For 45 minutes on a brilliant day, we putter about nine miles down the fast-moving, at times churning, brown river. This is excitement, the thrill of being in an unfamiliar place far from home and urban spaces -- of being on a big river far away from anywhere.
There is wonder in being here under a big blue sky with a sea of jolly clouds floating overhead. The bottoms of the clouds are flat, like giant puffs of meringue placed over a jungle pie to float, perhaps, over the Andes and other nations and over oceans.
Puerto Maldonado is the drop-off point for exploring the Amazonian area of Peru along the mighty Madre de Dios. Here, the Tambopata river flows into the Madre de Dios on its power roll through southeastern Peru and northwestern Bolivia to become the Madeira river in Brazil and enter the Amazon east of Manaus.
Puerto Maldonado's population is said to be about 67,000, but it does not seem that large. Perhaps the wide streets and low buildings of the frontier city contribute to the deception. The city, though, accounts for more than two-thirds of the population of the 85,000-square-mile Madre de Dios department, one of 25 such administrative divisions in Peru.
By land, Puerto Maldonado is a five-day drive in a very sturdy vehicle -- like a truck -- from Lima, Peru's capital. By air, it is a two-hour flight from Lima, or 45 minutes from Cuzco, the longest continuously inhabited city in South America.
Downstream, the days and nights at Inkaterra's Reserva Amazonica are filled with strange noises that seem quite gentle compared to the violence of an Amazonian thunderstorm one evening. The sounds may come from five species of monkeys, a Brazilian tapir, jaguar or capybara or, from the bird world, four species of macaws, two kinds of parrots, a cobalt-winged parakeet or Cuvier's toucan. Hyla koechlini, a frog named for Jose Koechlin, founder of the Inkaterra nature travel business, may join in the serenade.
There is an occasional buzz from mosquitoes, but they don't penetrate the net around my bed. Screen wire adds protection from other critters. Mr. Koechlin has assured us there are no mosquitoes here carrying yellow fever, but my shots are still valid for that disease and typhus.

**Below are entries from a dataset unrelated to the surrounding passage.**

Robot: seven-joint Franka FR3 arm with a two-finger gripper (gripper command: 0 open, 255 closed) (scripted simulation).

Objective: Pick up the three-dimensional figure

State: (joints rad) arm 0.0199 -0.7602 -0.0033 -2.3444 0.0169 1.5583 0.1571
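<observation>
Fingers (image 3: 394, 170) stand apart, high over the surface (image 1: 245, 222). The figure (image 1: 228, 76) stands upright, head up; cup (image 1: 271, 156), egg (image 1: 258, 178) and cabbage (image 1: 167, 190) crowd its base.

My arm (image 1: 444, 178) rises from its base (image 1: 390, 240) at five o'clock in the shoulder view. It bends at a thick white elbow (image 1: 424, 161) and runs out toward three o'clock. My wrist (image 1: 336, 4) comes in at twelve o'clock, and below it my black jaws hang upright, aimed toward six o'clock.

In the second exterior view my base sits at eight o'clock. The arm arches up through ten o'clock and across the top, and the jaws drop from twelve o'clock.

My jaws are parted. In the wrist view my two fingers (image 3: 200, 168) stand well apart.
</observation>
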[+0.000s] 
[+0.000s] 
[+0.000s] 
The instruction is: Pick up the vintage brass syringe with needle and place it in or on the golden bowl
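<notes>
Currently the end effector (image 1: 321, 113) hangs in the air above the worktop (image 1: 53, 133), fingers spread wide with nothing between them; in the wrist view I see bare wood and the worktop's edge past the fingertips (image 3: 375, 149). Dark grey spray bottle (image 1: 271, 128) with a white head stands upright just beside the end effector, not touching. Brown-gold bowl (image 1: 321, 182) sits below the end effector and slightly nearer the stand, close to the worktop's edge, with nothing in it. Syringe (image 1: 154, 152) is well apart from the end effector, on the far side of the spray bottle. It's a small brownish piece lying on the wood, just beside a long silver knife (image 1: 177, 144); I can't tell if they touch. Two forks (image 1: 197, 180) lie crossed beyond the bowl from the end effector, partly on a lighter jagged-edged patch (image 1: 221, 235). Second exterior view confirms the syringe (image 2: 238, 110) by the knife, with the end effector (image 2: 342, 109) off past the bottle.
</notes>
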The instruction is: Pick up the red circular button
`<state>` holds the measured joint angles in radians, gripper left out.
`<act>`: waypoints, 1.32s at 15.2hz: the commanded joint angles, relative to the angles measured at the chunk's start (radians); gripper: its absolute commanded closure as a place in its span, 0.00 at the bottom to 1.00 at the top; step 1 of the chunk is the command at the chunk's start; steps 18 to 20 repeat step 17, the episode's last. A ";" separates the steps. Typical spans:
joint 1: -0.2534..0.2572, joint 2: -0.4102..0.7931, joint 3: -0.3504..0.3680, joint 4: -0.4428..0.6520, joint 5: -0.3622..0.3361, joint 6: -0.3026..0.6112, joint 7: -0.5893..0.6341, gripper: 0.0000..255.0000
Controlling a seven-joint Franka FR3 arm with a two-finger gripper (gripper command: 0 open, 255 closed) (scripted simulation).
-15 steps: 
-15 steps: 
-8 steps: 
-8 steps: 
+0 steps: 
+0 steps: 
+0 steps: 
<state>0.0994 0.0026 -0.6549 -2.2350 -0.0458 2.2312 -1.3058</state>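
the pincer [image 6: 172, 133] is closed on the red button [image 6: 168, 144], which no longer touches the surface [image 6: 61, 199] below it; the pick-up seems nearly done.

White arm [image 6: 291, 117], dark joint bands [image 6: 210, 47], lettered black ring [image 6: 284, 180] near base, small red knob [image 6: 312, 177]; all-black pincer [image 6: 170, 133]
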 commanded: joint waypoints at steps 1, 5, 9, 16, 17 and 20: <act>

The Madre de Dios is more than 20 feet below its last flood stage, I am told, when its waters spilled onto the ground beneath the cabins of Reserva Amazonica; the buildings rest on stilts about four feet from the ground.
The flood plain is vast for such a mighty river in the rainy season. The dry season, May to October, is an ideal time to visit and also is the only time that night excursions on the Madre de Dios are available at Inkaterra.